Prompt: Go to the line below that has "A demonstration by", print it and each line after it exactly, and stop after the line that has "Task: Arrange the"; leave out pictures.

Records from a collection
"""
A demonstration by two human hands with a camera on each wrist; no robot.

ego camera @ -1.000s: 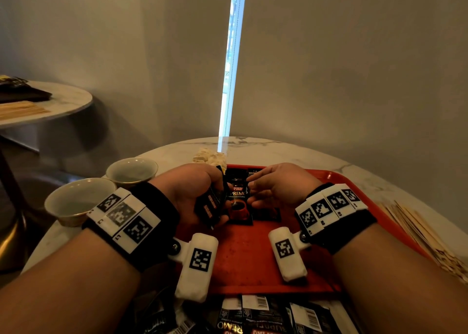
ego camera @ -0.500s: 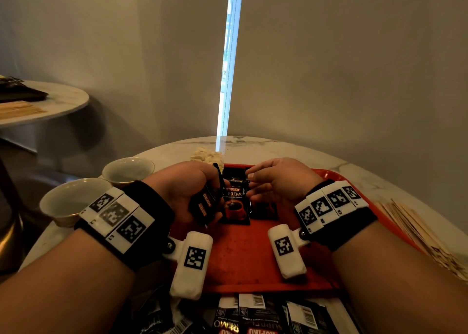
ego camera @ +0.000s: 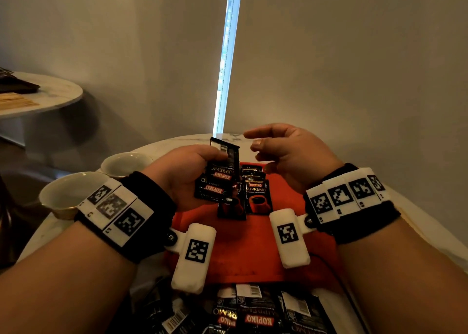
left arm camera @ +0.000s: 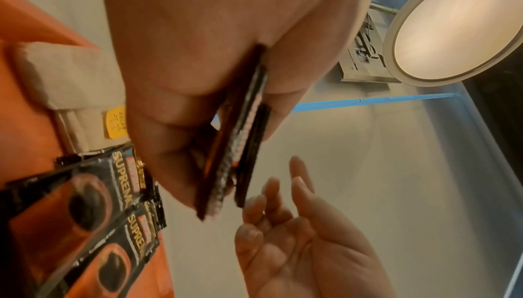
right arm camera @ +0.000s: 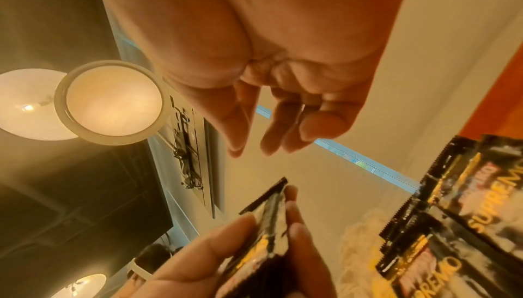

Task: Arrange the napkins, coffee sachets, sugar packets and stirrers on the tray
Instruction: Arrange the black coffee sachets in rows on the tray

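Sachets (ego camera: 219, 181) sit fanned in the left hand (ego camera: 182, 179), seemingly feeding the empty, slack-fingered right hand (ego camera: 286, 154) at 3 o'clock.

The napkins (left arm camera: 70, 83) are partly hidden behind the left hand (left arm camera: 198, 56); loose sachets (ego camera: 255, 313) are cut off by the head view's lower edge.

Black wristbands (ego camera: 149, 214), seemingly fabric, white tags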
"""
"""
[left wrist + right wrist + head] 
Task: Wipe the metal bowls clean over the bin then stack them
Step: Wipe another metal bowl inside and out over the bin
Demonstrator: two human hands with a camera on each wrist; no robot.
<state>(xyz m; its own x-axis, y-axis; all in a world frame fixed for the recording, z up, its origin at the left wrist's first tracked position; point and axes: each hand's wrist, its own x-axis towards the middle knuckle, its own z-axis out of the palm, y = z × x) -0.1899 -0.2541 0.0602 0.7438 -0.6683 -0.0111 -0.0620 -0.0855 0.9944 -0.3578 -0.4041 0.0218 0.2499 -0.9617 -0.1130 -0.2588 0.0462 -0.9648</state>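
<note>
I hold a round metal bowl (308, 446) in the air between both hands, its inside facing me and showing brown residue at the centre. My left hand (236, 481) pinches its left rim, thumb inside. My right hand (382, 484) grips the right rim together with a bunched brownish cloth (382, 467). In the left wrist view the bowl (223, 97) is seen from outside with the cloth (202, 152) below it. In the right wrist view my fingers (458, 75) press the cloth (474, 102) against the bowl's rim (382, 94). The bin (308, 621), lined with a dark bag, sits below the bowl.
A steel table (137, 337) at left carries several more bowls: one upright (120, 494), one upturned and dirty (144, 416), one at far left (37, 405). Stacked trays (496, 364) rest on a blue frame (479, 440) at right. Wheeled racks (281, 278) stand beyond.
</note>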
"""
Output of the exercise:
A demonstration by two human hands with a camera on each wrist; no robot.

ego camera @ -1.000s: 
ego camera @ -0.500s: 
ego camera @ +0.000s: 
left arm camera @ +0.000s: 
right arm camera @ +0.000s: 

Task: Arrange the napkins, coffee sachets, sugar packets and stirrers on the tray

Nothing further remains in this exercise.